When reviewing code, these patterns indicate potential phantom data:

1. unwrap_or_default() on Numeric Types

#![allow(unused)]
fn main() {
// RED FLAG: 0 looks like a valid measurement
let active_connections = pool.active.unwrap_or_default();
}

2. unwrap_or_else(|| ...) with Fabricated Values

#![allow(unused)]
fn main() {
// RED FLAG: "unknown" looks like real status
let status = check.status.unwrap_or_else(|| "unknown".to_string());
}

3. Default Structs for Missing Nested Data

#![allow(unused)]
fn main() {
// RED FLAG: Entire section fabricated
let config = response.config.unwrap_or_else(default_config);
}

4. Silent Fallbacks in Health Checks

#![allow(unused)]
fn main() {
// RED FLAG: Health check that never fails is useless
let health = check_health().unwrap_or(HealthStatus::Ok);
}

Implementation Checklist

When implementing new conversions or response handling:

  • Is this field required by the protocol/API contract?
  • If missing, would a default be indistinguishable from a valid value?
  • Could a consumer make incorrect decisions based on a default?
  • Is the error message actionable? (includes field name, explains what’s wrong)
  • Is the error type appropriate? (InvalidResponse for protocol violations)

The Discovery

What We Found

During gRPC client implementation, analysis revealed pervasive patterns like:

#![allow(unused)]
fn main() {
// Found throughout conversions.rs
let checks = response.checks.unwrap_or_else(|| ReadinessChecks {
    web_database: HealthCheck { status: "unknown".into(), ... },
    orchestration_database: HealthCheck { status: "unknown".into(), ... },
    // ... more fabricated checks
});
}

A client calling get_readiness() would receive what looked like a valid response with “unknown” status for all checks—when in reality, the server sent nothing.

The Refactoring

All required-field patterns were changed to explicit errors:

#![allow(unused)]
fn main() {
// After refactoring
let checks = response.checks.ok_or_else(|| {
    ClientError::invalid_response(
        "ReadinessResponse.checks",
        "Readiness response missing required health checks",
    )
})?;
}

Now a malformed server response immediately fails with:

Error: Invalid response: ReadinessResponse.checks - Readiness response missing required health checks

The problem is visible. The fix can be applied. Trust is preserved.

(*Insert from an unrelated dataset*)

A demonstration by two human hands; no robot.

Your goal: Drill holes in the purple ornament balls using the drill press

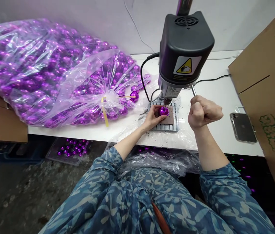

  • Tenet #11: Fail Loudly in Tasker Core Tenets
  • Meta-Principle #6: Errors Over Defaults
  • Defense in Depth — fail loudly is a form of protection; silent defaults are a form of hiding

Summary

Don’tDo
Hide missing data with defaultsReturn explicit errors
Make consumers guess if data is realDistinguish required vs optional
Fabricate “unknown” status valuesError: “status unavailable”
Swallow errors in conversionsPropagate with ? operator
Treat all fields as optionalModel optionality in types

The golden rule: If you can’t tell the difference between “server sent 0” and “server sent nothing,” you have a phantom data problem.